Veteran firefighter Donald M. Don has lived in the Chinatown area with his wife and children for nearly 30 years, according to his campaign website.
Don’s roots in the city span five decades. He co-founded the Chinatown and Bridgeport Neighborhood Watch groups on Facebook.
Don did not respond to a request for comment.
Elvira “Vida” Jimenez
Elvira “Vida” Jimenez is a political newcomer, but the Bridgeport native has been involved in the community for decades, according to her LinkedIn profile.
Jimenez retired from her civilian post as a bilingual city service representative and community organizer with the Police Department after 12 years.
Jimenez has no official campaign website.
Jimenez did not respond to a request for comment.
Jimenez teachers civics and history at John Hancock College Prep on the Southwest Side. He is an alumnus of Marquette University, the University of Liverpool and National-Louis University, according to his bio.
The self-described independent criticized Lightfoot and County Board President Toni Preckwinkle for their cash assistance programs in a Tribune op-ed in June, calling it “inequitable and counterproductive.” He also called out Gov. JB Pritzker for not providing alternative solutions to the state’s stay-at-home order during the first year of the COVID-19 pandemic.
If elected, Jimenez hopes to lower taxes, expand trade schools and “squash extreme socialist ideas” like defunding the police.
Jimenez did not respond to a request for comment.
Lee, the incumbent, said she’s feeling “optimistic” about her chances. The mother of two has deep ties to Chinatown, where she and her sons live in the same building her grandparents bought decades ago.
The Indiana University alumna served as director of social impact and community engagement for United Airlines for 15 years and has volunteered for a number of organizations, including the Chinese Mutual Aid Association. She’s also been front and center in efforts to get a new community high school on the Near South Side.
Lee was appointed 11th Ward alderwoman in March. The appointment was unanimously approved by the City Council, but it raised eyebrows for some, who pointed out that Lee’s father was a top aide to former Mayor Richard M. Daley.
Lee said transitioning into her new role wasn’t easy, but it was seamless, thanks to members of the 11th Ward Organization who have provided her with support.
“It’s been overwhelming at times, but you can’t let it overwhelm you because this is the work that needs to be done. That’s what I’m here for, that’s what my staff is here for. I’m really committed to that,” Lee said.
If reelected, Lee’s goals will remain the same, she said: She wants to make city services more accessible for neighbors, get a new community high school and push for a more inclusive ward.
Lee has spent her first months in office trying to regularly connect with constituents outside of neighborhood events and meetings to ensure issues like vandalism and garbage pickup are handled, she said.
Lee has gotten some pushback in her efforts to create a Near South Side high school, but she said she is willing to work out a compromise to benefit all parties.
Dekalb County native Ambria Taylor has called Bridgeport home for more than a decade.
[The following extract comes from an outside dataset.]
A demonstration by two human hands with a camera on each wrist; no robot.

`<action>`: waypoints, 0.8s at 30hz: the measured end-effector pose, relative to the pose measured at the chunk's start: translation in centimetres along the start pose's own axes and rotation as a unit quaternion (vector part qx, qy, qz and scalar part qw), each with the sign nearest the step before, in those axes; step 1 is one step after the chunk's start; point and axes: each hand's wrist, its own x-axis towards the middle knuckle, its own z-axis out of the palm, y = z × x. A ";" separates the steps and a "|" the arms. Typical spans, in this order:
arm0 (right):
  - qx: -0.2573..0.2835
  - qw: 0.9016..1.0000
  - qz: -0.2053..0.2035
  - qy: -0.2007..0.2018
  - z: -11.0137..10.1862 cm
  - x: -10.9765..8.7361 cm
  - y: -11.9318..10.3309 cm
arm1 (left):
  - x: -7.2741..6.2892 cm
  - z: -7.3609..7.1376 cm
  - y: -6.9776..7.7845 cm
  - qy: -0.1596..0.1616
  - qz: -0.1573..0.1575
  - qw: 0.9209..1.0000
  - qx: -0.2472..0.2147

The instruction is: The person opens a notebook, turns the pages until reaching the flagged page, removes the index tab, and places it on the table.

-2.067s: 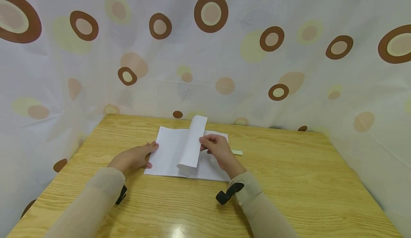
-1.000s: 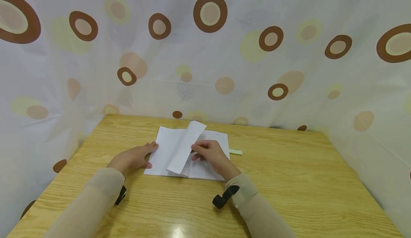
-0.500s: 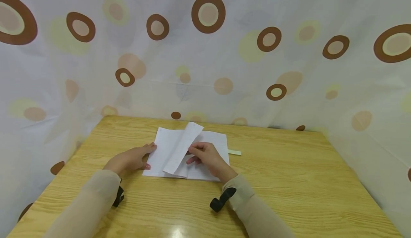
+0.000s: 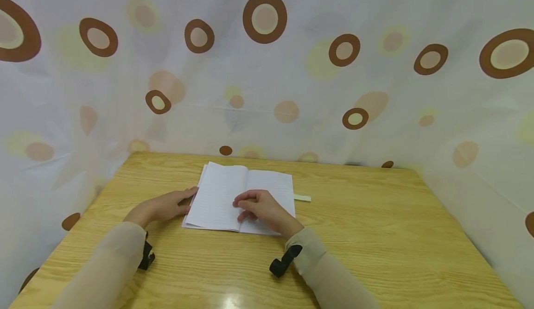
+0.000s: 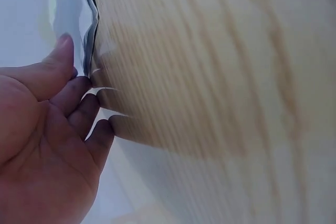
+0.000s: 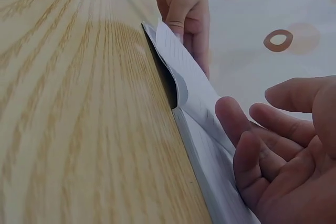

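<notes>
An open notebook (image 4: pixel 269 179) with white lined pages lies on the table, its left pages lifting slightly at the edge. At its left edge is my left hand (image 4: pixel 164 205); in the left wrist view, the left hand (image 5: pixel 50 129) has its thumb beside the page edges and its fingertips on the tabletop. Over the middle of the notebook hovers my right hand (image 4: pixel 264 209), fingers loosely bent with nothing between them. The right wrist view has this right hand (image 6: pixel 286 150) just above the pages, partly hiding them.
A pale green strip (image 4: pixel 302 198) sticks out from the notebook's right side. The wooden table (image 4: pixel 375 235) ends at a wall covering (image 4: pixel 267 77) patterned with circles. Black bands (image 4: pixel 285 261) are on both wrists.
The raised page has turned over to the left and now lies on the left side. My right hand has moved left and let go of the page; the left hand has shifted slightly left.
</notes>
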 end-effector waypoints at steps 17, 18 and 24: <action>-0.039 0.998 0.001 -0.045 0.2 -0.3 -0.1 | 0.0 0.1 0.3 0.007 -0.033 0.997 -0.067; -0.047 0.998 0.000 -0.046 0.2 -0.3 -0.1 | 0.0 0.1 0.3 0.004 -0.032 0.997 -0.063; -0.131 0.990 -0.019 -0.045 0.5 -0.3 -0.1 | 0.1 0.1 0.4 -0.008 -0.032 0.998 -0.045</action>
The middle school teacher and Chicago Teachers Union member said her working-class background fully informs her politics, and her love for the community led her to organize a rally to combat hate during the 2020 unrest, according to her campaign website.
Taylor hopes to tackle a wide range of issues if elected, including education, housing and environmental justice.
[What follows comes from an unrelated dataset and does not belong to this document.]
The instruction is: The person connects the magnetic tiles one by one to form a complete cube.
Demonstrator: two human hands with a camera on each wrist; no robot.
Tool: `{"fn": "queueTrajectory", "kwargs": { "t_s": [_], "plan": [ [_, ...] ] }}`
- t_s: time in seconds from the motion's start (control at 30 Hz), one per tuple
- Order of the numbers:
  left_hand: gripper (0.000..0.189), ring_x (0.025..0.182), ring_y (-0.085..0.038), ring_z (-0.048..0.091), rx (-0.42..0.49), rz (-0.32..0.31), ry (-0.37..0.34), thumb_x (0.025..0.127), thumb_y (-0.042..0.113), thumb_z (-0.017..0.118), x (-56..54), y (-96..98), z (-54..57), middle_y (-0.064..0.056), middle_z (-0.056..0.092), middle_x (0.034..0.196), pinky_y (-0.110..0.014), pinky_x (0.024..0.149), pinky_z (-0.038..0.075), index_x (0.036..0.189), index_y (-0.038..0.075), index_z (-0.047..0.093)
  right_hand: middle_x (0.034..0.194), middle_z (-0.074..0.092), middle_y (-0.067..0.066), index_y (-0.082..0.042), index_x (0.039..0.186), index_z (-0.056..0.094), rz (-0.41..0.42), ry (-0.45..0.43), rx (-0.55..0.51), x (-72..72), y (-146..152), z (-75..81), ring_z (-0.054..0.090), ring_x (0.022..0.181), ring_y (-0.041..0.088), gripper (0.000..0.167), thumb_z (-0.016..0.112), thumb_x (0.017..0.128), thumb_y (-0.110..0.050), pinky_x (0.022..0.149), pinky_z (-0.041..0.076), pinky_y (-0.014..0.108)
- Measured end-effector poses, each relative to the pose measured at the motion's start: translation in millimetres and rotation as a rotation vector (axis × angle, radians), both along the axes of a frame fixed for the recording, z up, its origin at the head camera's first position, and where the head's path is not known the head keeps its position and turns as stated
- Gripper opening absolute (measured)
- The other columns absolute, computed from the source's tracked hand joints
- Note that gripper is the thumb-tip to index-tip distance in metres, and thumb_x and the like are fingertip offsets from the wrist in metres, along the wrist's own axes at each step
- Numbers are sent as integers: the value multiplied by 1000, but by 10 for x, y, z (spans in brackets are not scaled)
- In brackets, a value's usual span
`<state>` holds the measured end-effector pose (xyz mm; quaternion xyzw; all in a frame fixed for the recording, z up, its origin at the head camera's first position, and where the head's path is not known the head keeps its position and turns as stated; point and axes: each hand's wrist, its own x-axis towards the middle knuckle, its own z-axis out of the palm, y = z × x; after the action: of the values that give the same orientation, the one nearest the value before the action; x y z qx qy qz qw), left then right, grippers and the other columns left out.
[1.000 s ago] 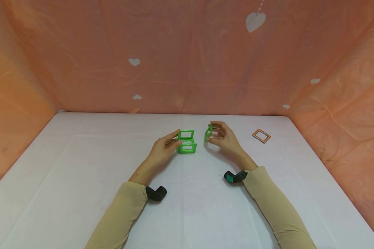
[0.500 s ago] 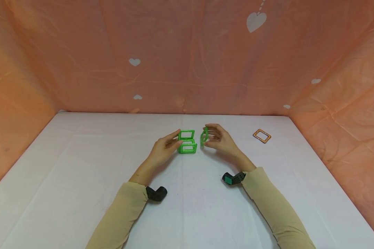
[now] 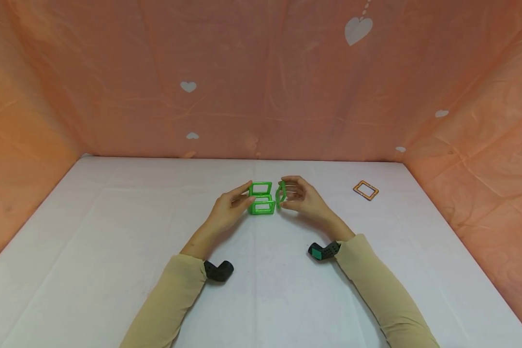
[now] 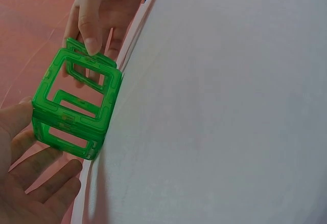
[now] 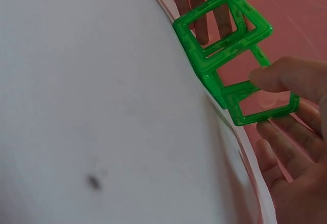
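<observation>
Several green magnetic tiles [image 3: 262, 211] stand on the table, joined into an open box; in the left wrist view its square frames [image 4: 76, 117] have hollow middles. My left hand [image 3: 230, 208] grips the box's left side between thumb and fingers. From the right, my right hand [image 3: 304, 197] pinches one loose green magnetic tile [image 5: 265, 115], held upright and slightly tilted at the box's open right side. In the head view a narrow gap shows between them; whether their edges touch lower down I cannot tell.
An orange magnetic tile [image 3: 360, 194] lies flat on the white-covered table [image 3: 252, 299], to the right of my right hand. An orange-pink curtain [image 3: 261, 96] with pale hearts rises behind the table and along both sides.
My right hand has moved left and slightly nearer to me, bringing its green magnetic tile close to the box. My left hand and the box have stayed in place.
</observation>
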<state>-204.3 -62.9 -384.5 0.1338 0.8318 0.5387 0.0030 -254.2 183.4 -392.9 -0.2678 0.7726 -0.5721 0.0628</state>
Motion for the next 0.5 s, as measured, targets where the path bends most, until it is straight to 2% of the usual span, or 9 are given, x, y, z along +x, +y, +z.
{"fn": "queueTrajectory", "kwargs": {
  "t_s": [0.27, 0.5],
  "plan": [
    [53, 120, -34, 58, 17, 3, -9, 97, 23, 58, 9, 10, 1, -21, 52, 137, -46, 102, 46, 146, 8, 41, 137, 49, 23, 5, 137, 41, 14, -17, 17, -5, -39, -24, 50, 123, 38, 66, 73, 78, 8, 101, 44, 46],
    [53, 118, -33, 59, 21, 1, 0, 97, 22, 58, 6, 20, 6, -23, 55, 134, -45, 102, 46, 145, 7, 41, 138, 46, 25, 6, 139, 37, 68, -49, 6, 11, -74, -2, 56, 114, 42, 67, 69, 80, 10, 97, 48, 44]
  ]
}}
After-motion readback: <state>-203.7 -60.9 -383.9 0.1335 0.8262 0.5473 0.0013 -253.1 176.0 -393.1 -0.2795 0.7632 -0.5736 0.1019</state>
“I’m interested in serving constituents in basic everyday needs,” Taylor said.
Taylor’s plans for environmental justice involves working with the city’s health department and the Illinois Environmental Protection Agency “to inspect and monitor industry within the ward,” building a coalition with other wards affected by pollution to propose a moratorium on new permits for polluting industries and introducing legislation to stop plants from opening near schools and parks, she said.
Taylor said her priority is creating a clearer process to fill vacancies at city agencies to fix employment.